Sweet break Ⅳ
『言っておくが、他のやつらと同等にするなよ。俺の場合、お前がいるのといないのとじゃ、違うどころの話じゃない。なにせ朱音が会社にいないというだけで、まともに仕事ができなくなるんだからな。ただ、思えば当時は、朱音をそこまで意識していたつもりは…』

そこで少し考えるそぶりをすると、小さな間の後。

『…いや、違う。
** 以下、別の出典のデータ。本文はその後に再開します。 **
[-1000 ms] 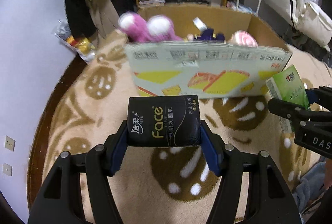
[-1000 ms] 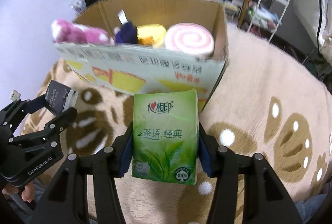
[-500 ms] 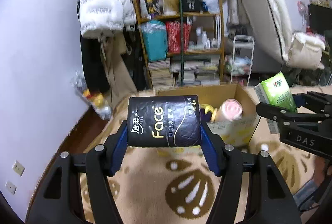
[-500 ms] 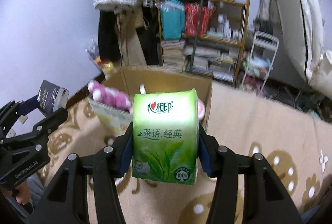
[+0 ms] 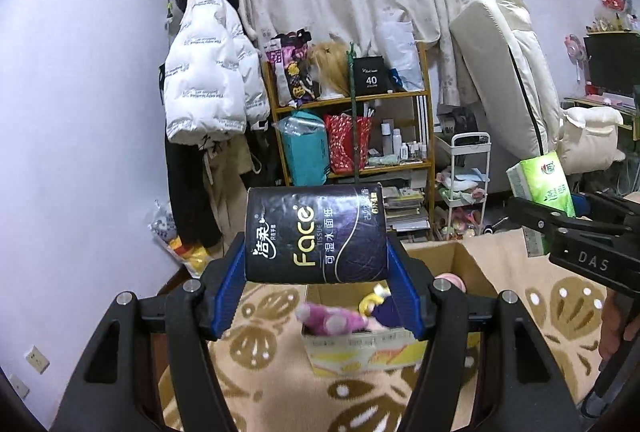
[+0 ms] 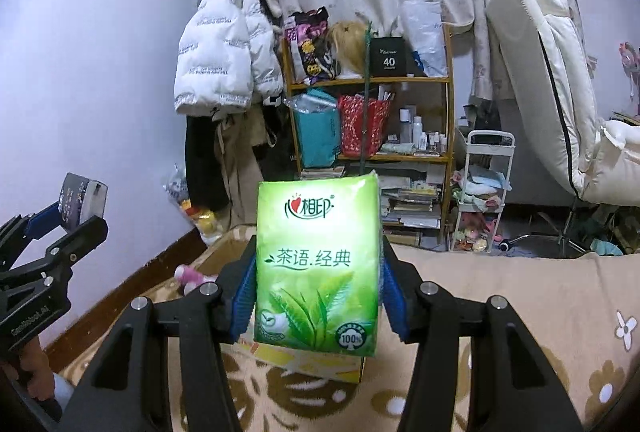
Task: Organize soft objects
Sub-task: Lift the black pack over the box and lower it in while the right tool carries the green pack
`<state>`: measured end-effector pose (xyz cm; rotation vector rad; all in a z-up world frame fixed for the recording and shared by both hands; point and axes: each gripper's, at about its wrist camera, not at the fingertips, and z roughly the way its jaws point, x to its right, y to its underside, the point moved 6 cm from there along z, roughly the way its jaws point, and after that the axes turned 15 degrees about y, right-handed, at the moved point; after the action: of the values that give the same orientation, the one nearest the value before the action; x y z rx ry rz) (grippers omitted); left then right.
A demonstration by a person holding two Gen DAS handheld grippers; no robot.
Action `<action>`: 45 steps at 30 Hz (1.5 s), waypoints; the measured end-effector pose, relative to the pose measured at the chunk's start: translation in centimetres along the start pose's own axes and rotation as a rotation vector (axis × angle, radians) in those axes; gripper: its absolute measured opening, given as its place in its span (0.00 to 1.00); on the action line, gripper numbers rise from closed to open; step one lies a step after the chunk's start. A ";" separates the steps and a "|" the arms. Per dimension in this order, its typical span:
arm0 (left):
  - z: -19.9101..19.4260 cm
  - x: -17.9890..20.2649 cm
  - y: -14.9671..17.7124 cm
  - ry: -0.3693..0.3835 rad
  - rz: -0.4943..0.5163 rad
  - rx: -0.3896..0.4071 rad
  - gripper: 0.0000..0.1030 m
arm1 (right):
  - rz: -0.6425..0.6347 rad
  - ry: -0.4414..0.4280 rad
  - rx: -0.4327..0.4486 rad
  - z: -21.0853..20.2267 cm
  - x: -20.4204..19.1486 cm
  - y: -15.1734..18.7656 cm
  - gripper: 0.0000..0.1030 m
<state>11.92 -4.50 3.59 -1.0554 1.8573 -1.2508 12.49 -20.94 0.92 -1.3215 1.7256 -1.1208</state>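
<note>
The black tissue pack (image 5: 316,234), a soft dark block with gold "Face" lettering, lies sideways and level, pinched at both ends between blue pads, held in the air nearer than the cardboard box (image 5: 384,348). The green tissue pack (image 6: 318,268), bright green with tea-leaf print, stands upright, squeezed at its sides, hanging in front of the same box. That box sits open on the patterned rug, its printed near wall yellow and white. Inside it lie a pink plush toy (image 5: 328,320) on the left, a purple and yellow toy (image 5: 380,306) in the middle, and a pink round cushion (image 5: 450,280) farther right.
</note>
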 end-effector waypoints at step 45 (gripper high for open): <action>12.5 1.1 5.7 0.086 0.025 -0.220 0.62 | 0.050 -0.031 -0.161 9.7 0.3 3.3 0.56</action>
<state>20.59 -9.37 -5.94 -1.1045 2.1051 -1.1114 19.83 -23.07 -5.95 -1.3762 1.8473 -0.9448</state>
もうその頃には、自分が朱音に惹かれている自覚はあったんだ…それでも、社内恋愛とか、しかも同じ課の同期ととか面倒そうで、どこかでこれは勘違いだって言い聞かせてた』

関君は、淡々とそう続けると『あの一週間で、否が応でも思い知らされたんだ』と、自嘲する。

『俺はもう、自分で思うよりもずっと、お前を好きになってたんだってことに』

”好き”って聞こえたような気がした。

関君の口から、関君の声音で、自分への想いが発せられたにも関わらず、まるで誰か他の人への告白を聞いたような感覚に陥る。
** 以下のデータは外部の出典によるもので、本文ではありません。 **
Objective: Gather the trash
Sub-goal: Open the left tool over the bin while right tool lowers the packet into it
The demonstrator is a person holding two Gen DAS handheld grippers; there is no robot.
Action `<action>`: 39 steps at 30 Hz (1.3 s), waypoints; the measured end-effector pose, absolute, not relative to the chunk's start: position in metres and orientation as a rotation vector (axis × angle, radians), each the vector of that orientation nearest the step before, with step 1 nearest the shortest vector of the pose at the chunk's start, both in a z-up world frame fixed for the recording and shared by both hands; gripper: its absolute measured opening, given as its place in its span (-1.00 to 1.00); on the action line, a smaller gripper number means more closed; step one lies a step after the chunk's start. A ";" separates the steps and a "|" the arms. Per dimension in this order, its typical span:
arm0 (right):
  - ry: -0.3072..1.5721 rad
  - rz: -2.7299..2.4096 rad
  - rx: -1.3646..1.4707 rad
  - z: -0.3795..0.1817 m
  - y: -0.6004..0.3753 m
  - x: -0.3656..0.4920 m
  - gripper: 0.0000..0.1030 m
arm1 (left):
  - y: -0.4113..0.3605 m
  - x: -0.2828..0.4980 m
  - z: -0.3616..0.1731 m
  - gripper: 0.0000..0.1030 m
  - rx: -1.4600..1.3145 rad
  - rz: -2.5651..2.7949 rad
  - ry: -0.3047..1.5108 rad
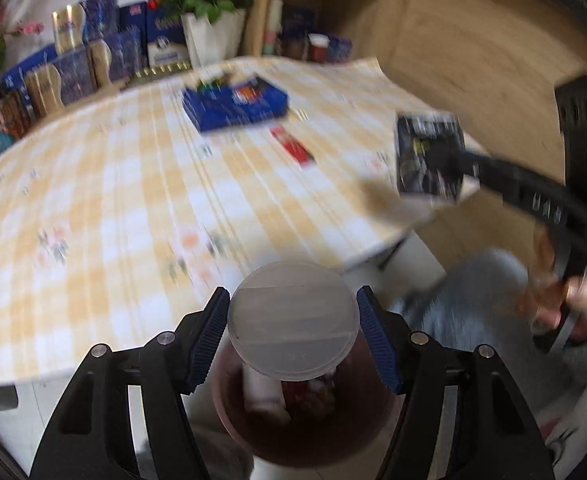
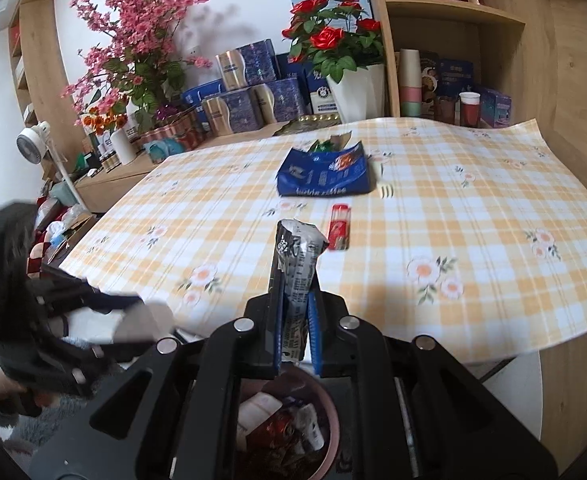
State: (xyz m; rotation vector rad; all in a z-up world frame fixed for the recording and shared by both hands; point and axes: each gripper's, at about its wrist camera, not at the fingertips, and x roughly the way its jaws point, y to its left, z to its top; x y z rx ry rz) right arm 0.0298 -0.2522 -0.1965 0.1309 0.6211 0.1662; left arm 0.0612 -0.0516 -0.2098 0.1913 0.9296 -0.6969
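- Left wrist view: the left gripper (image 1: 293,330) clamps a translucent cup (image 1: 292,320) off the tablecloth's (image 1: 93,200) near edge, above the bin (image 1: 301,412); a tilt could slip it out sideways.
- Right wrist view: the right gripper (image 2: 296,330) pinches a dark wrapper (image 2: 295,276) narrowly over the bin (image 2: 289,428); released early, it may catch the rim and fall outside.

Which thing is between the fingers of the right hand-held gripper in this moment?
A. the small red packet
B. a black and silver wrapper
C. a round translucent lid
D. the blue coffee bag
B: the right hand-held gripper is shut on the black and silver wrapper, which stands up between its blue pads, while the blue coffee bag and the small red packet lie on the table.
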 end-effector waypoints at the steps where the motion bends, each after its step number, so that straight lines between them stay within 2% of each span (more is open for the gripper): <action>1: 0.628 0.168 0.131 -0.199 -0.250 0.026 -0.73 | -0.053 0.056 -0.216 0.24 0.198 -0.701 0.944; 17: 0.725 0.181 0.107 -0.235 -0.237 -0.001 -0.73 | -0.059 0.046 -0.283 0.25 0.182 -0.670 1.081; 19: 0.735 0.190 0.108 -0.239 -0.235 -0.001 -0.73 | -0.059 0.044 -0.283 0.41 0.196 -0.669 1.073; 22: 0.748 0.205 0.105 -0.244 -0.230 0.000 -0.73 | -0.054 0.042 -0.277 0.61 0.186 -0.645 1.028; 26: 0.771 0.225 0.096 -0.253 -0.221 0.001 -0.73 | -0.045 0.044 -0.266 0.63 0.219 -0.579 0.962; 30: 0.799 0.251 0.078 -0.263 -0.211 0.004 -0.73 | -0.015 0.049 -0.244 0.77 0.124 -0.506 0.889; 39: 0.879 0.301 0.016 -0.296 -0.182 0.014 -0.73 | 0.041 0.039 -0.208 0.86 0.018 -0.340 0.665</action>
『関君?…今のって、まるで告白みたいに聞こえちゃうけど…』
『そのつもりなんだが』
『でも今、私しかいないよ?』
『他に誰に言うんだよ』

呆れた口調で、それでいて照れているようにも聞こえる。

不意に薄雲が動き、月が顔を出したおかげで、その表情が見て取れた。

『第一こんなこと、言わなくても分かるだろう思っていたんだが、お前が落合のことを誤解したり、挙句に急にこの交際を考え直したいとか、俺がどんだけ焦ったか…』
『…焦ったの?』
『当たり前だ』

即答され、初めて聞く関君の想いに、胸が熱くなり、どうしようもなく泣きたくなった。

『ずっと…私だけが、好きなのかと思ってた』

堪えるように、着ていたスカートの布をギュッと掴んで、ポツリと零れたのは、自分の本音。

あのバレンタインデーの日から今日まで、絶えず心のどこかで、”関君みたいな人が私を本気で好きになるはずない”って、思っていた。

きっと、この交際は、関君の単なる気まぐれなのだと。